▶ WHAT YOU SHOULD DO:
In the data below, give the number of lines that contain the word "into". Nothing else is needed.

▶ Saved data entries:
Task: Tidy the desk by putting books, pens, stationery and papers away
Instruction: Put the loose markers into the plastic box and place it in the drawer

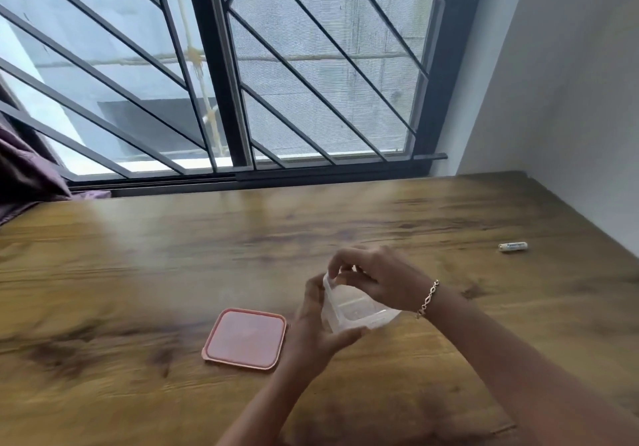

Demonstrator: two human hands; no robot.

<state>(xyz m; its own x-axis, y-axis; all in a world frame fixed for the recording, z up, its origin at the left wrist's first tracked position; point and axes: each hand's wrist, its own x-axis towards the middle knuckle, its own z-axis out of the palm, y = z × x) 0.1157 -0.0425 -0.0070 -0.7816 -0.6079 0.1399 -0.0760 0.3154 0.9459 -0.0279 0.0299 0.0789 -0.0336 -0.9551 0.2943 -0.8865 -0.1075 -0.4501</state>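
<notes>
A small clear plastic container (pixel 352 311) is held tilted just above the wooden desk (pixel 173 255). My left hand (pixel 318 328) grips it from the left and underneath. My right hand (pixel 377 283) curls over its top rim, fingertips at the far edge; what the fingers pinch is hidden. The container's pink square lid (pixel 246 339) lies flat on the desk just left of my left hand. A white battery (pixel 513 247) lies on its side far to the right.
A barred window (pixel 221 65) runs along the desk's far edge and a white wall (pixel 570 117) bounds its right side. Purple fabric (pixel 24 172) hangs over the far left corner.
</notes>
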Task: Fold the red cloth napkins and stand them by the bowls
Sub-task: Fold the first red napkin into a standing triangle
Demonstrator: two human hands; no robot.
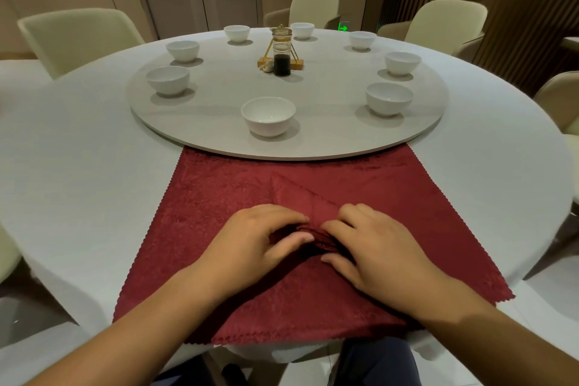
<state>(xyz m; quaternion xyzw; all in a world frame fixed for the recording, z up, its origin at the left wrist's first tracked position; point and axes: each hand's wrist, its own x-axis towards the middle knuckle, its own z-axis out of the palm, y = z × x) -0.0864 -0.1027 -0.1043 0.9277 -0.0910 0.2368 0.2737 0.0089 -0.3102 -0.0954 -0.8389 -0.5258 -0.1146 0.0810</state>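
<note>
Napkin (219, 197) is the big dark red one, spread on the white tabletop (78, 166) right in front of the person. Both hands sit in the middle of it. The left hand (250, 238) and right hand (376, 254) are almost touching, and each is pinching a little bunch of gathered cloth between thumb and curled fingers. So both are gripping the napkin, not just resting on it. A triangular crease runs from between the hands up toward the turntable (219, 88).

Stuff I can't make out: the bunched bit between the hands is dark and squashed, so I can't count the folds. The far edge of the napkin meets the rim of the turntable, and I can't tell if it's tucked under or just butted up against it. The near zigzag edge hangs over the tabletop edge, and the right forearm covers part of it.

Pose-wise, both forearms come in from the bottom corners and angle toward each other. Wrists are low over the cloth, palms down, knuckles up.

The nearest bowl (268, 116) sits on the turntable just past the napkin, well apart from the hands. The other bowls (388, 99) ring a dark sauce bottle (282, 53).
</note>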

▶ RESPONSE AREA:
2